NFDM price volatility was tranquil compared to that of the butter market as the futures through the end of next year settled between unchanged and 0.850 cents lower with nearly 300 contracts trading. Nearly two thirds of the trading activity was concentrated in the October to December 2016 contracts with some market participants playing the carry trade. With the modest decline reported in the NDPSR report today should see the futures to start the day with a modest bearish tilt before ultimately yielding to the performance of the spot session to determine price movements into the end of the trading day.
Weekly butter stocks held in selected storage centers were reported yesterday at 19.951 million pounds for the week ending Oct. 24th, down 5.3% from the week prior while currently residing at a level 51.5% higher than during the same week last year.
The NDPSR for the week ending Oct. 22nd for butter was reported at $1.8405, down 1.10 cents from the week prior while the weekly sales were estimated to have fallen by 57.8% to 2,869,450 pounds. The NFDM price was reported to have slipped 0.24 cents lower to 91.93 cents while the weekly sales fell 20.6% lower to 11,975,791 pounds.
We look for butter to start higher, NFDM mixed and the Class IV steady.
The grain complex was led higher by the soybean complex as rumors of Chinese cargo bookings, strengthening global oilseed markets and the breaching of technical resistance gave way to gains across all the grain markets except the bean oil. Soybean futures registered gains of between 10.25 to 19.25 cents within the Nov16 to Nov17 contracts with the greatest strength seen in the nearby contracts. Heading into the open of yesterday’s trading session Chinese soy futures had tallied a 28 cent gain while the Palm oil futures jumped higher to ignite the bullish trading action of the day as rumors of China purchasing product from the U.S. and South America swirled around the markets. South American weather over the past two weeks has allowed for accelerated planting of soybeans in Brazil leading to some to project crop production to reach 102.8 mmt, 0.8 mmt higher than the most recent USDA projection. Funds were estimated to have bought 15,000 soybean and 7,000 meal contracts during the session.
Corn futures rallied in sympathy to the strength of the soybeans, yet was limited in its ascent by the 100-day moving average which is proving to be a formidable technical resistance level. While the U.S. currently remains the most attractively priced market for exports ethanol production has declined in the last week while ethanol stocks posted a huge increase of 877,000 barrels as Chinese ethanol margins are high enough to dampen demand for imports. Funds were estimated to have bought 8,000 contracts on the day.

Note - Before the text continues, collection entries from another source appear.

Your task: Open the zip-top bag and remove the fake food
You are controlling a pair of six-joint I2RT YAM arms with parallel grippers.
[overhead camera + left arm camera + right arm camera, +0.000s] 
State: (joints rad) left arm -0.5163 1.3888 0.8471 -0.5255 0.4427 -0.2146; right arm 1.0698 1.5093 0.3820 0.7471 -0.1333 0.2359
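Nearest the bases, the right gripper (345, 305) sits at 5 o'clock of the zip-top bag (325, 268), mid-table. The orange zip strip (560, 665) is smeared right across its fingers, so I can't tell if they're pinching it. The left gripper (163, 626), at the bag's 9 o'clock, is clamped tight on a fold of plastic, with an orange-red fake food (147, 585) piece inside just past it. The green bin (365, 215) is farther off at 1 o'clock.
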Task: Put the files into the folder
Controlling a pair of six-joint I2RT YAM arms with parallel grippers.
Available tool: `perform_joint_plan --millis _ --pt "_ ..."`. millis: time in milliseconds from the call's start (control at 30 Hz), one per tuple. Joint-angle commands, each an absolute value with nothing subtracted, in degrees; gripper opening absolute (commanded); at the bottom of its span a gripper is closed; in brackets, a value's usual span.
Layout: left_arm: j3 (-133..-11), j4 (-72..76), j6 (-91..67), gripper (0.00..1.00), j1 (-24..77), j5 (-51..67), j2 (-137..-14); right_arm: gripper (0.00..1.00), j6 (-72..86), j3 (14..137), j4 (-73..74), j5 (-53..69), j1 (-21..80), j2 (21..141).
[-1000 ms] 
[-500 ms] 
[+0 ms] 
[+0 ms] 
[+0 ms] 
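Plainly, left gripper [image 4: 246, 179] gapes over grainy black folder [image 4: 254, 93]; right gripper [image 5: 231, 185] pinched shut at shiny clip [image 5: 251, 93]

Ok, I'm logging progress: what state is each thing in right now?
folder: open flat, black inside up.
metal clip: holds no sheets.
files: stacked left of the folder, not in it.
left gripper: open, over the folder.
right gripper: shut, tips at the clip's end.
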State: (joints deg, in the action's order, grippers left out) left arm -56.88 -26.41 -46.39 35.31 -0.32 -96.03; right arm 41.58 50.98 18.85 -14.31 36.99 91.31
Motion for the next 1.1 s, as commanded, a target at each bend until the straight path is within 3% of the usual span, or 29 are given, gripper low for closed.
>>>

Wheat futures were swept up in the bullish exuberance of the day while U.S. plantings are moving along at a normal pace without any noteworthy weather concerns foreseen in the near term. Russia is projected a 500,000 hectare increase in winter wheat plantings for this year while Canada will see light rains over the next few days working to hinder the last of the spring wheat harvest. U.S. wheat values are reaching levels that will diminish export demand now as funds were estimated to have bought back 5,000 of their 108,000 contracts they are short.
We look for the grain complex to start the day higher.